I would like the listing below retyped exactly, line by line.

____________________

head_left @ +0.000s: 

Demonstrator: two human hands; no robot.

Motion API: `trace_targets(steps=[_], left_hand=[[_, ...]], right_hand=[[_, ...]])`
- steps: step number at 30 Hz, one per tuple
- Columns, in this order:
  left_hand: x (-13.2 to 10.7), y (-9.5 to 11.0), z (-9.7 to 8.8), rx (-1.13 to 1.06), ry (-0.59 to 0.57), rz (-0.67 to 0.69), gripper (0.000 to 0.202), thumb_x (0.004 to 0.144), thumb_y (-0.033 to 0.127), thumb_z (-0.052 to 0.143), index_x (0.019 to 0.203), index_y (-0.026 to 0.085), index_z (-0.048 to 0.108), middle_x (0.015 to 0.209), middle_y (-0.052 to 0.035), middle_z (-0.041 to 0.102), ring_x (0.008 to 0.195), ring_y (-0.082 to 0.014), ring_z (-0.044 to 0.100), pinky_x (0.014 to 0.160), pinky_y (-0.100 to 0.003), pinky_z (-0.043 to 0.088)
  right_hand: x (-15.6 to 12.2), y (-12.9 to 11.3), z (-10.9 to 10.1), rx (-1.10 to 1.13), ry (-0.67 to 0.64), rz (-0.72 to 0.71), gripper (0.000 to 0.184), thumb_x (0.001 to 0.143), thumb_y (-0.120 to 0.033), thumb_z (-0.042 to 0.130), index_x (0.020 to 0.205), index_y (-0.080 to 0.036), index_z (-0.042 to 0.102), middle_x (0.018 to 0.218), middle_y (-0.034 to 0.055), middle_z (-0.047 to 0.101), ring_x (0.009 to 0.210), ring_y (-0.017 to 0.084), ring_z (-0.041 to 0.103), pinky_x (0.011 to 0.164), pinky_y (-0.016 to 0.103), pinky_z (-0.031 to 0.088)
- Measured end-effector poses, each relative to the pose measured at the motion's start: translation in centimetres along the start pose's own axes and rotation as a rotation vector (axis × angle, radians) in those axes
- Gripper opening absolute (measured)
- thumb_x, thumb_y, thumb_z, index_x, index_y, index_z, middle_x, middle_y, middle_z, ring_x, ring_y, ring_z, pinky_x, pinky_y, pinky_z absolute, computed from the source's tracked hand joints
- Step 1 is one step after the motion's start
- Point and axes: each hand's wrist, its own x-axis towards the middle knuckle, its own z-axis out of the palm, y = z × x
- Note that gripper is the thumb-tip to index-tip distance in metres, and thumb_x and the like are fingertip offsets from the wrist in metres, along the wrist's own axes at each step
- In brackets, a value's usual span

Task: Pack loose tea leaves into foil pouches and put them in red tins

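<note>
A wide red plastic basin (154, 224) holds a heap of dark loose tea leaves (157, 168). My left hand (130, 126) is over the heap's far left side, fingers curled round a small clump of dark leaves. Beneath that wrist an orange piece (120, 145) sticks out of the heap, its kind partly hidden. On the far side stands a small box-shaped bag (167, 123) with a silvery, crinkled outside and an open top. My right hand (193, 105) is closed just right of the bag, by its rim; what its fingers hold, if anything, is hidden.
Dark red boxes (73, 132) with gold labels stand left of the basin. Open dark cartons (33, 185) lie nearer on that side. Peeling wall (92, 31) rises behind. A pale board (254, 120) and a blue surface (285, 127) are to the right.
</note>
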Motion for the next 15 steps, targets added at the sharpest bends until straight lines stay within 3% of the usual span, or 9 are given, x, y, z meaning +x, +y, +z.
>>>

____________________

● **OUTPUT BELOW**:
head_left @ +0.000s: 

Demonstrator: two human hands; no robot.

Motion API: `trace_targets(steps=[_], left_hand=[[_, ...]], right_hand=[[_, ...]])`
- steps: step number at 30 Hz, one per tuple
- Columns, in this order:
  left_hand: x (-13.2 to 10.7), y (-9.5 to 11.0), z (-9.7 to 8.8), rx (-1.13 to 1.06), ry (-0.59 to 0.57), rz (-0.67 to 0.69), gripper (0.000 to 0.202), thumb_x (0.004 to 0.144), thumb_y (-0.033 to 0.127), thumb_z (-0.052 to 0.143), index_x (0.019 to 0.203), index_y (-0.026 to 0.085), index_z (-0.048 to 0.108), middle_x (0.015 to 0.209), middle_y (-0.052 to 0.035), middle_z (-0.041 to 0.102), ring_x (0.008 to 0.195), ring_y (-0.082 to 0.014), ring_z (-0.044 to 0.100), pinky_x (0.014 to 0.160), pinky_y (-0.100 to 0.003), pinky_z (-0.043 to 0.088)
  right_hand: x (-15.6 to 12.2), y (-12.9 to 11.3), z (-10.9 to 10.1), rx (-1.10 to 1.13), ry (-0.67 to 0.64), rz (-0.72 to 0.71), gripper (0.000 to 0.184), thumb_x (0.001 to 0.143), thumb_y (-0.120 to 0.033), thumb_z (-0.042 to 0.130), index_x (0.020 to 0.205), index_y (-0.080 to 0.036), index_z (-0.042 to 0.102), middle_x (0.018 to 0.218), middle_y (-0.034 to 0.055), middle_z (-0.047 to 0.101), ring_x (0.009 to 0.210), ring_y (-0.017 to 0.084), ring_z (-0.041 to 0.103), pinky_x (0.011 to 0.164), pinky_y (-0.016 to 0.103), pinky_z (-0.031 to 0.088)
- Measured end-effector poses, each relative to the pose measured at the motion's start: translation in centimetres along the start pose's own axes and rotation as a rotation vector (axis × angle, radians) in those axes
- Gripper opening absolute (measured)
- thumb_x, thumb_y, thumb_z, index_x, index_y, index_z, middle_x, middle_y, middle_z, ring_x, ring_y, ring_z, pinky_x, pinky_y, pinky_z absolute, computed from the source's tracked hand joints
- Step 1 is one step after the motion's start
- Point and axes: each hand's wrist, its own x-axis towards the middle knuckle, its own z-axis out of the palm, y = z × x
- Note that gripper is the thumb-tip to index-tip distance in metres, and thumb_x and the like are fingertip offsets from the wrist in metres, along the wrist's own axes at each step
- In brackets, a value's usual span

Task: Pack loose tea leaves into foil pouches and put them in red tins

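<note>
A wide red plastic basin (154, 224) holds a heap of dark loose tea leaves (157, 168). My left hand (130, 126) is over the heap's far left side, fingers curled round a small clump of dark leaves. Beneath that wrist an orange piece (120, 145) sticks out of the heap, its kind partly hidden. On the far side stands a small box-shaped bag (167, 123) with a silvery, crinkled outside and an open top. My right hand (193, 105) is closed just right of the bag, by its rim; what its fingers hold, if anything, is hidden.
Dark red boxes (73, 132) with gold labels stand left of the basin. Open dark cartons (33, 185) lie nearer on that side. Peeling wall (92, 31) rises behind. A pale board (254, 120) and a blue surface (285, 127) are to the right.
</note>
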Motion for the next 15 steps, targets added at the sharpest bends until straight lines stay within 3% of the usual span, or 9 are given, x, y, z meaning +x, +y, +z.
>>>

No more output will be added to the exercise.